→ **What you need to do**
Search the listing below, and show each line that includes the word "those".

▶

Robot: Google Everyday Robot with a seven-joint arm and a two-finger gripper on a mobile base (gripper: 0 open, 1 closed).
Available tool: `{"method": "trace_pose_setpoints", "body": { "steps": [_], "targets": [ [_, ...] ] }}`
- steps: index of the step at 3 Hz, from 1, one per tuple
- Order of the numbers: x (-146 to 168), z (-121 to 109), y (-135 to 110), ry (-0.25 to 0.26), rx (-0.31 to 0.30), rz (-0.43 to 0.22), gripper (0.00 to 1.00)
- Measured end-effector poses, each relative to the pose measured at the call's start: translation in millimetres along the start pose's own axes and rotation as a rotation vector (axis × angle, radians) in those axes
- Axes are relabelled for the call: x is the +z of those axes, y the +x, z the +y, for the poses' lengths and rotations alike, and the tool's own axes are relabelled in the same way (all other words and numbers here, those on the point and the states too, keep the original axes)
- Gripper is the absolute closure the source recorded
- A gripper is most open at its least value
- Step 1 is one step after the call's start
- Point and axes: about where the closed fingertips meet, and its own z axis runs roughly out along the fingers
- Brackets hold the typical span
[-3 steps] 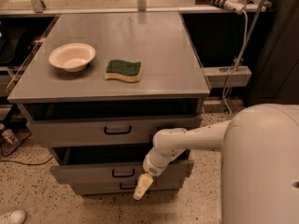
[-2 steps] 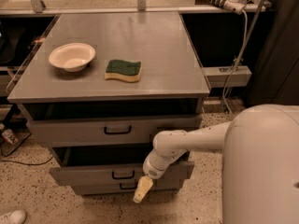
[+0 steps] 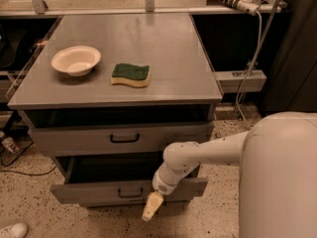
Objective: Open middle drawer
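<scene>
the middle drawer (image 3: 89, 191) stands a little further out of the cabinet than a second ago, and the gripper (image 3: 151, 207) has dropped slightly lower and nearer the camera with it. the drawer's grey front now lies well forward of the frame, with a dark open gap above it, and its small black bar handle (image 3: 130, 193) sits centred on the front. the gripper hangs at the end of the white arm (image 3: 208, 152), which reaches in from the robot's body (image 3: 280, 177) on the right. it points down and to the left, just to the right of the handle, with its cream-coloured tip below the drawer's lower edge and over the speckled floor (image 3: 34, 212). whether the gripper is wide or narrow cannot be told, nor whether it touches the drawer front.

above, the top drawer (image 3: 74, 140) is also pulled out a short way, with its own black handle (image 3: 125, 138) in the middle. on the grey cabinet top (image 3: 158, 38) a cream bowl (image 3: 76, 60) stands upright near the left edge. a green and yellow sponge (image 3: 130, 75) lies flat just to its right, apart from it. a white cable (image 3: 253, 53) hangs down behind the cabinet's right side, and the toe of a white shoe (image 3: 12, 229) shows at the lower left corner.
</scene>
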Motion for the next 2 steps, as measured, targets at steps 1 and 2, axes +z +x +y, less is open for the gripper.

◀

→ **Exercise answer**
- Measured end-effector poses, each relative to the pose measured at the call's start: translation in millimetres along the start pose's own axes and rotation as a rotation vector (axis × angle, radians) in those axes
- Axes are relabelled for the call: x is the +z of those axes, y the +x, z the +y, for the poses' lengths and rotations alike, and the tool's own axes are relabelled in the same way (all other words and numbers here, those on the point and the states too, keep the original axes)

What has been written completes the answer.